Here’s what they did at Terror Behind the Walls, a haunted attraction at the abandoned Eastern State Penitentiary, a gothic, castle-like prison near Philadelphia: Say the word, and you get a tracking device on your arm that serves as your OK to be grabbed, separated from friends and hustled into a dark passageway to who knows where.
Lots of visitors sign up for the option. Most, though, remove the device at some point, signaling they want it all to stop.
That won’t happen in Kansas City’s West Bottoms. Arnett-Bequeaith is a critic of physical contact between guests and employees.
But the thousands who show up every year at her houses get their money’s worth from visits to a Louisiana mansion, a swamp and Jack the Ripper’s London. New this year at the Edge of Hell is a roaring, fire-breathing giant dragon with a massive wingspan. The Macabre Cinema is a 1930s-era haunted theater.

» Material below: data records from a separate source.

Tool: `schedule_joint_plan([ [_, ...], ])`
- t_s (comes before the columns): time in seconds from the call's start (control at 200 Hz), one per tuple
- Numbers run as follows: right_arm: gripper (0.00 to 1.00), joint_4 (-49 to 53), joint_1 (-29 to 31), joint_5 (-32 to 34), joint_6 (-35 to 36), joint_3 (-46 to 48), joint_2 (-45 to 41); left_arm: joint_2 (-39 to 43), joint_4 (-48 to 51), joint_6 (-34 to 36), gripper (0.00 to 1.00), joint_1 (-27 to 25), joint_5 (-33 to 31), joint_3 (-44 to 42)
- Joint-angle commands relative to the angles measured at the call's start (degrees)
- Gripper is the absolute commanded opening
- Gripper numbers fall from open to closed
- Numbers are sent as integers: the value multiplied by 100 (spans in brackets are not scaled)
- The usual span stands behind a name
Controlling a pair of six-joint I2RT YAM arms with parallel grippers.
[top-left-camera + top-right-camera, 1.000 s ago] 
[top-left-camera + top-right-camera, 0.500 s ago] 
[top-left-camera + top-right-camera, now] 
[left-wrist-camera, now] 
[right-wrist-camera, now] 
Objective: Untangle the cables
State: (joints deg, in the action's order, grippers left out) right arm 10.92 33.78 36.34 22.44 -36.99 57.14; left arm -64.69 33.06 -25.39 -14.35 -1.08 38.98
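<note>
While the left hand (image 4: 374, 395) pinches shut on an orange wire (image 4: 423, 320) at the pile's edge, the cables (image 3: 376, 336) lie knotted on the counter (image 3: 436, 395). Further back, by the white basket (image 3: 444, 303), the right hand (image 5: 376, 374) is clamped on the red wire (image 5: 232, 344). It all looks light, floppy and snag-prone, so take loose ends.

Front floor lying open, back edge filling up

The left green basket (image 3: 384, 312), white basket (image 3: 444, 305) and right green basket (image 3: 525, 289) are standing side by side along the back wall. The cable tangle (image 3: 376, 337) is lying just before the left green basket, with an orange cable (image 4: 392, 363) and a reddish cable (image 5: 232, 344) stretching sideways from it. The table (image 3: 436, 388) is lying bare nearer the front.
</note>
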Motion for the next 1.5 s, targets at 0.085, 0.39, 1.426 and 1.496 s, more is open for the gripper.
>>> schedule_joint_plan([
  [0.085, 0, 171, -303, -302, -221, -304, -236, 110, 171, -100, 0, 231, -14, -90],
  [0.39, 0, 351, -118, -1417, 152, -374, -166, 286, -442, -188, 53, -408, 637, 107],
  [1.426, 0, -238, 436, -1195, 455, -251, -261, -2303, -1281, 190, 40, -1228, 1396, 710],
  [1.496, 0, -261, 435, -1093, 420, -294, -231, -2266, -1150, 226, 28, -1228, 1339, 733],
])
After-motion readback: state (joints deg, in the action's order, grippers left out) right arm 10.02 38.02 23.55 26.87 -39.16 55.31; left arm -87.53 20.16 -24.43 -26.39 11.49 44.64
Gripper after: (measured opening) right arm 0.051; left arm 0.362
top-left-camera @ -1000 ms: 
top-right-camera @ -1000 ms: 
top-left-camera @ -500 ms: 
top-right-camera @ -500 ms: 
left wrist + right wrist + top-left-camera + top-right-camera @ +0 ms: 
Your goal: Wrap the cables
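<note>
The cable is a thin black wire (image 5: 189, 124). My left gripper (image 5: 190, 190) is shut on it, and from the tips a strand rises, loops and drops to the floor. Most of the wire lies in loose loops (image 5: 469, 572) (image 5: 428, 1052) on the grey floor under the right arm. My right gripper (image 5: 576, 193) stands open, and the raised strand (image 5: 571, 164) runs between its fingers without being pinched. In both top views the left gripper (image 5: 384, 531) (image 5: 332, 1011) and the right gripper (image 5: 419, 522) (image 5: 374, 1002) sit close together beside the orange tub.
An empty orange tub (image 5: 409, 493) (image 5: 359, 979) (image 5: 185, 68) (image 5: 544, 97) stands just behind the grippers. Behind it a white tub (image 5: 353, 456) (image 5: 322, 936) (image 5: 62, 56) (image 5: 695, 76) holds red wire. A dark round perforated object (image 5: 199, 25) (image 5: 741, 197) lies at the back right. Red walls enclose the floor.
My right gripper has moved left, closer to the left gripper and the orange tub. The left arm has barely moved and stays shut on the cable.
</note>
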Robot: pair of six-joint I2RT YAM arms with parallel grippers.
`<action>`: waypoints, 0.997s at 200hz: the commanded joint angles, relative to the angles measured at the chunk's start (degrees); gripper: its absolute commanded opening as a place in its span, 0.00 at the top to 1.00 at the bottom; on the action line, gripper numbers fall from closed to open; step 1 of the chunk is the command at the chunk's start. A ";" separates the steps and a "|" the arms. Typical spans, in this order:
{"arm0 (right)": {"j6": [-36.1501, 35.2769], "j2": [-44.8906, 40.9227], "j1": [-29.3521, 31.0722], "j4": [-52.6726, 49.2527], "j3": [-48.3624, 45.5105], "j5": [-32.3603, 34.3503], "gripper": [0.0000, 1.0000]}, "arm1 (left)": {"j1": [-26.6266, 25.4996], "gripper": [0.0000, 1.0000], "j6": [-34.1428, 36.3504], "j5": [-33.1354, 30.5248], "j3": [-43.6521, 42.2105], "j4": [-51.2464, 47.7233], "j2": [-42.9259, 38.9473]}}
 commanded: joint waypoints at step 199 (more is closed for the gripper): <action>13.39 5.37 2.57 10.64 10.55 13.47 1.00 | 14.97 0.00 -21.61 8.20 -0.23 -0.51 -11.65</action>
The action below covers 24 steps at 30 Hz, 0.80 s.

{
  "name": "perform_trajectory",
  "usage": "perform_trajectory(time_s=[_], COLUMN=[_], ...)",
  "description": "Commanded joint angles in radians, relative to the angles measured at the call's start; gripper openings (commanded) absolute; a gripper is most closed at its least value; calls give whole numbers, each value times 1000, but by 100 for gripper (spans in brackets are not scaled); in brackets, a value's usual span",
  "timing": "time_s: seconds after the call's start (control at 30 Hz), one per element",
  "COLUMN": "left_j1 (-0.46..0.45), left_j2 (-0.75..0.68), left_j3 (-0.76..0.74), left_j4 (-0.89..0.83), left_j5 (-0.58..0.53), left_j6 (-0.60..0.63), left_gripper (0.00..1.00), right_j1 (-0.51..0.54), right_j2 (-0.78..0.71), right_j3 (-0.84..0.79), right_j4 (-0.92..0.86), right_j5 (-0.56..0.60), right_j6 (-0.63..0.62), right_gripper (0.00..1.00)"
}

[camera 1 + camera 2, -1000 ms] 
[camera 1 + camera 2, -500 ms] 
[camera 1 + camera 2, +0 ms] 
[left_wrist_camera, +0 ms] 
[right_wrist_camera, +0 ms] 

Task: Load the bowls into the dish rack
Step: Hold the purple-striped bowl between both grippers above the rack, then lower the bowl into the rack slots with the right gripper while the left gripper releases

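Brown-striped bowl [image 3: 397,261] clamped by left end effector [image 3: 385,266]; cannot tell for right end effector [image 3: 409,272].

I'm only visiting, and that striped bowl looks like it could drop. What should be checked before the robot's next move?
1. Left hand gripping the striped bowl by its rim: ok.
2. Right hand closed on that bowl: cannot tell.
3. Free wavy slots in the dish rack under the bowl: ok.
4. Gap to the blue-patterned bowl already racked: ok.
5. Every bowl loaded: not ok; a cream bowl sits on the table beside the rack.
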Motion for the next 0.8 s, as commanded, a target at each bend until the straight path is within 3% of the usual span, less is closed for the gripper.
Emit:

The Beast is where the industry’s “open format” began. Now haunted houses across the country use the no-handrail design, in which visitors are allowed to find their own way to the end.
“We started that right here in Kansas City,” Arnett-Bequeaith said. “And believe me, you learn a lot about people watching them in the dark. I’ve seen a lot of men sacrifice women over the years.”
With Kauffman Stadium dark, more people are showing up at the West Bottoms this year. That means strange things are happening inside the old brick buildings that date to the city’s oldest days.
And while people are making their way through eerie darkness, even stranger things may happen outside. Who knows — this year maybe the Cubs will win the World Series.